California does not have a higher education coordinating body, its colleges and universities are governed by a mix of government and independent entities. However, the UC Regents and the Office of the President frequently work with the federal state and local government officials. Our UC Berkeley Government and Community Relations team works to demonstrate the value of UC Berkeley as the nation’s leading public research university to elected officials, government agencies, the local community, and the public at large.
UC Berkeley Governance
While the university is governed by the Regents, the Academic Senate, and the Office of the President, it is supported by the University of California, Berkeley Foundation (UCBF). UCBF supports and advances the mission of the university by encouraging private philanthropy. The foundation ensures that there is a long-term commitment to the campus fundraising program. UCBF provides leadership and serves as an advisory council and steady source of assistance to UC Berkeley’s Chancellor and to the campus as a whole. UC Berkeley's Board of Visitors provides advice and support to the chancellor, executive vice chancellor and provost, and campus leadership. Board members advocate for the university with donors, the public, and policymakers.
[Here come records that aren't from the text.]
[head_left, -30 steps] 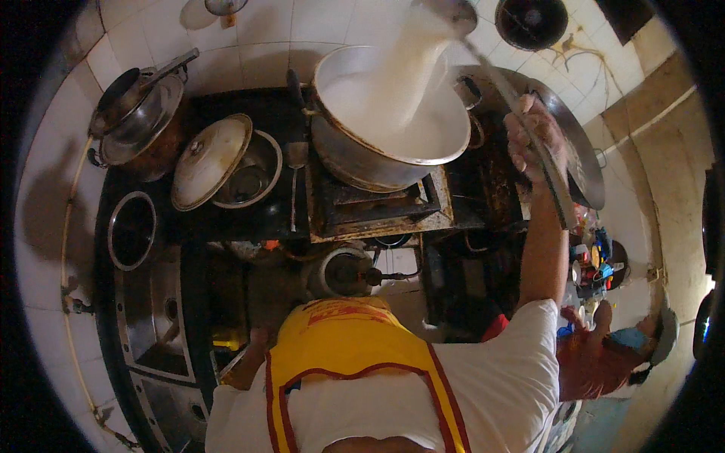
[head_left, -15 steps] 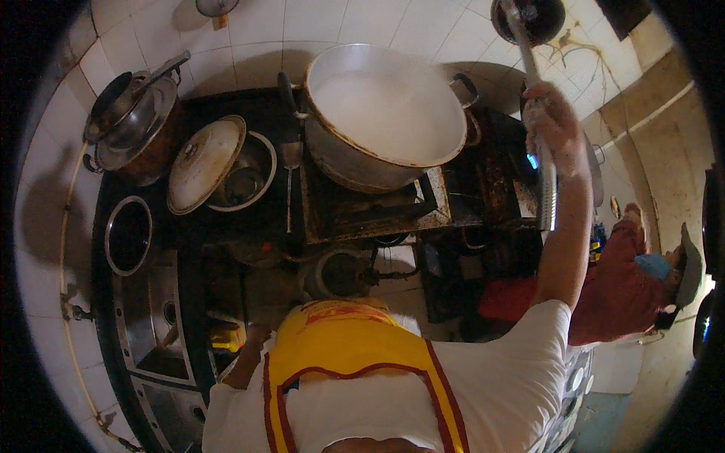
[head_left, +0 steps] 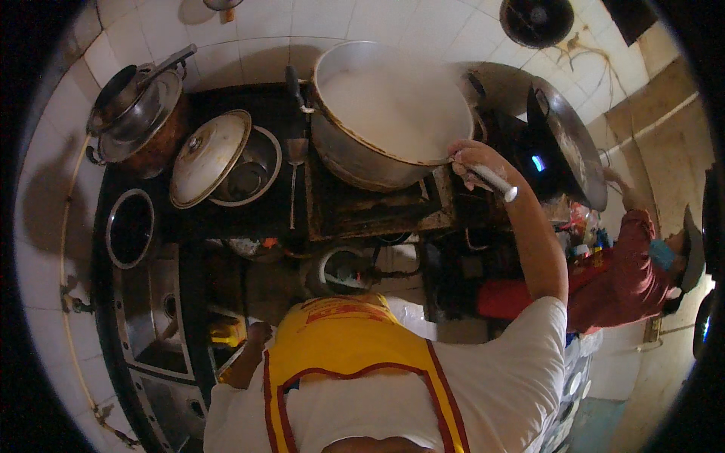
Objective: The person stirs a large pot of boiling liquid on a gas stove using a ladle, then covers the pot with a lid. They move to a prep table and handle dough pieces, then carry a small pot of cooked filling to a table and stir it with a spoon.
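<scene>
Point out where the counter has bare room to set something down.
Two dark patches look bare: in front of the steel bowl, left of the spatula; and behind that bowl, toward the tiled wall. It is crowded rightward: the big pot, the right hand gripping a metal handle, and the wok.

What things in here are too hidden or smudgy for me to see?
Head view: far end of the metal handle, hidden by the right hand and steam.
Head view: what's deep in the big pot, veiled by that steam.
Head view: part of the bowl, covered by the lid.
Head view: whether the left hand holds anything, too dark and small.
</scene>
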Demonstrator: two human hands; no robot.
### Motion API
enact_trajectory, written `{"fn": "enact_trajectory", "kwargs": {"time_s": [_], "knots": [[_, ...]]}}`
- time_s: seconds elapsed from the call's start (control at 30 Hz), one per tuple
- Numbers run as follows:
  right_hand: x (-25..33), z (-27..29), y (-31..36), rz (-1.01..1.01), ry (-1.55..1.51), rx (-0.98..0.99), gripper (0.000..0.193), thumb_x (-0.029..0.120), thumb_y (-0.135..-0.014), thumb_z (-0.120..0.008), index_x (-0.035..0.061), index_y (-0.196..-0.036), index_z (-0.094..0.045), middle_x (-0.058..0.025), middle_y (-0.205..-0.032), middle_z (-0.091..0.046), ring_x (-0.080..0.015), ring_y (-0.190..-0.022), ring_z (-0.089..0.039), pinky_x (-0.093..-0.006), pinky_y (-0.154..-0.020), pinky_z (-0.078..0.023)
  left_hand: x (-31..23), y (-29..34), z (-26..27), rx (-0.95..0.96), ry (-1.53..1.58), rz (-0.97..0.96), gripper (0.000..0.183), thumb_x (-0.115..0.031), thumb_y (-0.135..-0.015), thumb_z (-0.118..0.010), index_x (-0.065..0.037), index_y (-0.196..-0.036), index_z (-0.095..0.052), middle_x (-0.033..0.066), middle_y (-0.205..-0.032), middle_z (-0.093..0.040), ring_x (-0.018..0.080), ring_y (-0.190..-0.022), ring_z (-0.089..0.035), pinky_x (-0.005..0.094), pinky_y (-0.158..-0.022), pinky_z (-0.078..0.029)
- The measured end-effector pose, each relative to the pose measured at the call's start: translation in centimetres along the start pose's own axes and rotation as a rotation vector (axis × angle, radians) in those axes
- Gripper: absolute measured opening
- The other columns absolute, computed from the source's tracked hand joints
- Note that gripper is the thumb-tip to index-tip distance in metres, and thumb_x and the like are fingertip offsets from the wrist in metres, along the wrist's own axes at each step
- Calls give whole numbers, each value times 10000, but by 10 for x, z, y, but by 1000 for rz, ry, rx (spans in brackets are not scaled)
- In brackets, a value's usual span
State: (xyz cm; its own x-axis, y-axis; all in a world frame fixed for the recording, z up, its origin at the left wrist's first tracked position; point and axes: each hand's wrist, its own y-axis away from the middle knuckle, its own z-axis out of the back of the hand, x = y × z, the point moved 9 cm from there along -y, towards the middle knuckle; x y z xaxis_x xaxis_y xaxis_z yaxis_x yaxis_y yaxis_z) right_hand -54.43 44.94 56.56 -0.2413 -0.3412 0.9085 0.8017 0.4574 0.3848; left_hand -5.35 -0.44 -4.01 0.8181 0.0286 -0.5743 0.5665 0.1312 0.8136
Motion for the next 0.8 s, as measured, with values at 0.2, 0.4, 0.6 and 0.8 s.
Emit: {"fn": "enact_trajectory", "kwargs": {"time_s": [0.2,0.4,0.6,0.8], "knots": [[-19,-54,-19,-90,-1038,638,308,198,-971,-469,12,-1209,-532,-106,-796,-555,-108,-492,-488,-280,-500,-529,-9,25,2,-205,127,217,196,-253,-919,-606,-60,-909,-643,82,-804,-640,212,-706,-632,340,-591,-528],[-10,-63,10,146,-1288,601,221,226,-1033,-362,90,-1137,-502,-120,-791,-512,-163,-515,-522,-372,-494,-535,-37,20,2,-112,19,-159,236,-243,-904,-632,-31,-803,-615,52,-728,-613,198,-603,-604,325,-522,-500],[56,-38,42,458,-812,342,225,253,-994,-532,51,-1085,-491,-102,-749,-535,-98,-420,-489,-265,-347,-500,-19,27,5,-65,112,-9,225,-243,-901,-633,-61,-771,-610,47,-750,-617,194,-650,-612,327,-544,-495],[139,-11,86,605,-215,-65,204,221,-894,-527,75,-1034,-501,-46,-706,-502,-113,-400,-436,-235,-326,-398,-3,19,-4,-115,404,128,142,-211,-904,-637,-85,-840,-638,71,-816,-623,211,-764,-621,336,-624,-515]]}}
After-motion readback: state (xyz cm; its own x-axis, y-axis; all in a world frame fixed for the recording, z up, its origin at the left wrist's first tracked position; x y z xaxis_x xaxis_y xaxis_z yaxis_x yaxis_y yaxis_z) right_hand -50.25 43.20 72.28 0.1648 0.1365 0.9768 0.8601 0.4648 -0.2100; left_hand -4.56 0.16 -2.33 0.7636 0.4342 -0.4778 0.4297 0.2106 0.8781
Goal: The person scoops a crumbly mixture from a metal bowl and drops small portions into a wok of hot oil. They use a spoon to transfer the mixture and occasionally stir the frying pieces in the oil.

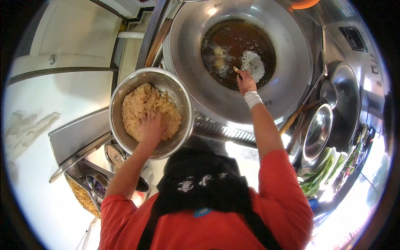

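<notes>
On my left, a steel mixing bowl holds a mound of tan minced mixture. My left hand lies on that mixture with its fingers apart, the tips partly sunk in it. Over the hot oil in a large steel wok, my right hand is closed, pinching a small pale tan piece; its exact kind is too small to tell. A white bandage wraps my right wrist. Beside the right hand a patch of white foam floats, and yellowish lumps bubble to its left.
A long-handled ladle, a smaller steel bowl and a large dark pan lie right of the wok. Leafy greens sit lower right. A broad metal blade-like sheet and a tray of yellow bits are at the left.
</notes>
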`<state>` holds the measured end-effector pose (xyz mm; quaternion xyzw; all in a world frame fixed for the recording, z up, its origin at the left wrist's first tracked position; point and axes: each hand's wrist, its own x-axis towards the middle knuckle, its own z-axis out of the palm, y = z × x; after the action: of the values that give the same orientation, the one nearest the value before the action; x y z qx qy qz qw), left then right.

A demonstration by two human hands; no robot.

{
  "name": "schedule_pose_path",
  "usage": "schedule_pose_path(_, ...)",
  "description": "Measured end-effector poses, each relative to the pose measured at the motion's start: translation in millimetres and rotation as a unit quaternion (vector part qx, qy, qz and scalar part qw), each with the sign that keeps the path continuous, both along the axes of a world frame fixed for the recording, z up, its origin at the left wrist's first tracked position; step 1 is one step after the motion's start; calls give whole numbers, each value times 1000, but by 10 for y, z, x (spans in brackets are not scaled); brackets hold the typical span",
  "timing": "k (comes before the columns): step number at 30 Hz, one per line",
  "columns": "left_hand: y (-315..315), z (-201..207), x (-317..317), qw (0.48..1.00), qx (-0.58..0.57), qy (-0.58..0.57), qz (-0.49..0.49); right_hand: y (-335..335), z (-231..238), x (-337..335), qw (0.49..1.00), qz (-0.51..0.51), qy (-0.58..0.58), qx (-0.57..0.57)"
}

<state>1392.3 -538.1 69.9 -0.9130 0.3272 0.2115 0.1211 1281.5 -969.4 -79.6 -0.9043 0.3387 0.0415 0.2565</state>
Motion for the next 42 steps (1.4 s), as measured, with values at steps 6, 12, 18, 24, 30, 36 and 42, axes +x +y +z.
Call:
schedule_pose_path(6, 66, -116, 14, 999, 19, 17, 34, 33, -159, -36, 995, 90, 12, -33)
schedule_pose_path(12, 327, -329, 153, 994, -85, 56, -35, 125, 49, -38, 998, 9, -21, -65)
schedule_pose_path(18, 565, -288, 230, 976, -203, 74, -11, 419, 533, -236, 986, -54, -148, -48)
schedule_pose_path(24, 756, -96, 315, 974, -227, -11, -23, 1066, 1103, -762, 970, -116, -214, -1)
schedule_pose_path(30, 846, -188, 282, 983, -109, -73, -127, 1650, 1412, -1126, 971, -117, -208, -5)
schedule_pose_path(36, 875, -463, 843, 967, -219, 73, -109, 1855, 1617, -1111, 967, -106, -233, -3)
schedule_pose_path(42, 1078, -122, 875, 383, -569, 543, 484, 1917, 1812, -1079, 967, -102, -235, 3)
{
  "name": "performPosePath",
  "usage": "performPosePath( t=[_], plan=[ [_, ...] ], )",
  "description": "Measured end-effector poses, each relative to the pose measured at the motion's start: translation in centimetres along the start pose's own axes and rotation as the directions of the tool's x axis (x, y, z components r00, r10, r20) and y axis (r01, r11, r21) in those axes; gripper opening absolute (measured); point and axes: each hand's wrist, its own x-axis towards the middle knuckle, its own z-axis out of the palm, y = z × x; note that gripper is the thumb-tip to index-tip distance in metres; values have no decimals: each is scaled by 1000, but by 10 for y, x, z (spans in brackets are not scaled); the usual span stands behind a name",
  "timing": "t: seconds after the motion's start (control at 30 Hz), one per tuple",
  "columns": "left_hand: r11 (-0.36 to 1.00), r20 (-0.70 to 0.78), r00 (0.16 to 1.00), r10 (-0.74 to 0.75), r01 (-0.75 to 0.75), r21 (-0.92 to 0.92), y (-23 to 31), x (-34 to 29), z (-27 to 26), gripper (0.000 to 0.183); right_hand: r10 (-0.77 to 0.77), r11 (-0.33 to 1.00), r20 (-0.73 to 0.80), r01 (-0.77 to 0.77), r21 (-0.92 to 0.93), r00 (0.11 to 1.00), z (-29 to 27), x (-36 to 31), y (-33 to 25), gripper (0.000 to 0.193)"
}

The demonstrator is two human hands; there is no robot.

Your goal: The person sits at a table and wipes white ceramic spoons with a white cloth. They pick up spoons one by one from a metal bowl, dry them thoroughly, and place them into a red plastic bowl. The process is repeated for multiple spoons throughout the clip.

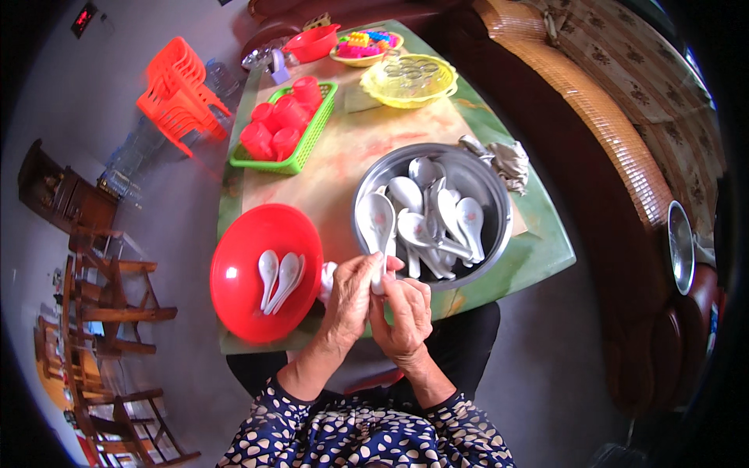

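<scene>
- White glossy spoon with a small reddish motif in its bowl [376,221]: raised in both hands, bowl end pointing away from the person, seen over the near left rim of the basin.
- Left hand [349,295]: close beside the other hand, its thumb and fingers pinched on the spoon's handle.
- Right hand [403,313]: fingers curled in around the lower end of that handle.
- Crumpled white thing [327,278]: just beside the left hand, partly hidden, its kind unclear.
- Round silver-coloured metal basin [500,222]: on the table, ahead and to the right, holding a loose heap of white spoons [471,220].
- Wide round red plastic bowl [289,222]: to the left, with a few more white spoons [287,273] lying side by side inside, handles toward the person.
- Crumpled greyish cloth [511,165]: at the basin's far right rim.
- Rectangular bright green plastic basket [304,150]: beyond the red bowl, filled with red plastic cups [291,114].
- Round yellow openwork plastic basket [409,101]: farther along, containing clear glasses [411,72].
- Green-edged, marble-patterned table [538,242]: beneath all these containers.
</scene>
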Motion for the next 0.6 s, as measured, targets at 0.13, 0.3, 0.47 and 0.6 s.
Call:
performPosePath(
  t=[0.13,0.3,0.47,0.6],
  plan=[
    [998,-65,997,39,-42,-43,14,-17,-42,30,-18,998,91,13,56,996,-15,-6,-12,41],
    [1000,-183,983,-16,16,0,10,-46,-91,30,17,998,429,-41,46,903,-11,-42,-30,35],
    [999,-207,978,-42,41,-7,5,-53,-102,29,114,966,568,42,-254,815,26,-45,-27,59],
    [992,-210,977,34,-7,125,7,-41,-98,28,159,943,565,45,-329,810,53,-49,-11,54]
  ],
)
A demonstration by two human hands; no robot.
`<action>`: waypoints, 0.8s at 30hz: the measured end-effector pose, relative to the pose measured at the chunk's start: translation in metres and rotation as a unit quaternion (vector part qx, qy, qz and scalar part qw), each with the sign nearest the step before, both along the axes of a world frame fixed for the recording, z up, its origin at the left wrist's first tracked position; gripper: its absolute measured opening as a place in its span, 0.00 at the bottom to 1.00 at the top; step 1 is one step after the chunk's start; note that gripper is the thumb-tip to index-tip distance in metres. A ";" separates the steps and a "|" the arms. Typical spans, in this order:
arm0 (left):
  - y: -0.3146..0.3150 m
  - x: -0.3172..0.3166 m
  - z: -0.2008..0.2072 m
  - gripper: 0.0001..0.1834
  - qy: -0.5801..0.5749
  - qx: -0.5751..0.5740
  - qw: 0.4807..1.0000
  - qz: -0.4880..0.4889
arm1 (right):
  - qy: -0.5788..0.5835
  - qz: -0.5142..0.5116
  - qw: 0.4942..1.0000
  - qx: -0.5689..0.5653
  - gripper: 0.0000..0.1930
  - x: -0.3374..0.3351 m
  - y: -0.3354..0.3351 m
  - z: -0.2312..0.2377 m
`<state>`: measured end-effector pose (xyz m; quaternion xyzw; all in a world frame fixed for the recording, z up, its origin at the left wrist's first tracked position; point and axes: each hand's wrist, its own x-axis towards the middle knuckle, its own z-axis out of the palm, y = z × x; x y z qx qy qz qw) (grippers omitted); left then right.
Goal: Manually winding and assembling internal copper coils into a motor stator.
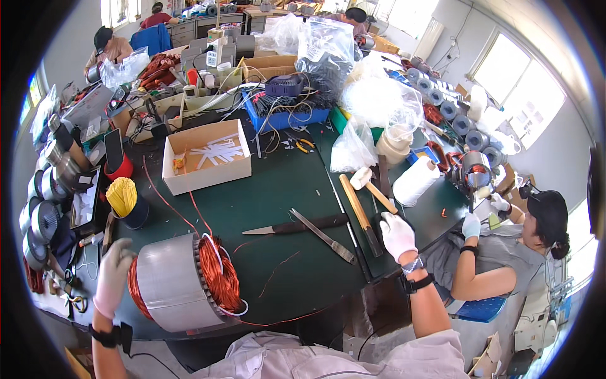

UC Berkeley Governance and the Budget Process
At UC Berkeley, the finance division partners with the University Office of the President (UCOP), the Chancellor, the Office of the Executive Vice Chancellor and Provost, and campus leaders to coordinate the annual budget. Each year, the California budget is set by the Governor, which helps UCOP determine their budget and which helps fund what they can allocate to the campuses. Additionally, fees are assessed by UCOP from the ten campuses in the UC system annually. Once the California budget is approved and the UCOP budget is complete, UC Berkeley’s Vice Chancellor of Finance meets with the Chancellor, the Academic Senate, the Council of Deans, the Academic Planning and Resource Allocation (CAPRA) and the Chancellor’s Cabinet to share the campus financial position and provide them with the data they need to make key financial decisions which will set budget assumptions for the coming year. These decisions are ultimately made by the Finance Committee, with essential input from all of the groups listed earlier. Once the budget assumptions are set, the Vice Chancellor of Finance presents the assumptions and an overview of the financial state of the campus to each key group, in addition to the Divisional Finance Leaders (DFLs) and Chief Administrative Officers (CAOs). Next, the Provost’s Office releases the annual “call letter” which sets financial goals and expectations for the divisions for the following year, and provides divisional leaders with a set of guidelines and assumptions to follow as they plan their budget. The divisional budget processes are led by Divisional Finance Leaders (DFLs). These leaders, together with the Chief Administrative Officers (CAOs) on campus, are responsible for planning and submitting a budget for each division on the UC Berkeley campus. Frequently, the DFL and the CAO for a division are the same person, although this is not always the case.
UC Berkeley Budget Process and UC System Budget
In August, UC leadership engages the system campuses to plan for enrollment and establish budget priorities for the coming fiscal year. Each campus presents an annual budget update to the UC president in the summer and a strategy presentation in the fall. The systemwide budget proposal is drafted and then discussed with and approved by the Regents. This usually happens between September and November. The California state constitution requires the Governor to submit a balanced budget proposal to the legislature in January each year. In May, the Governor announces any updated revenue forecasts and if the changes are significant from the originally proposed budget, they propose changes in what is called the “May revise”. The legislature has until June 15 to pass the budget. The fiscal year then begins on July 1.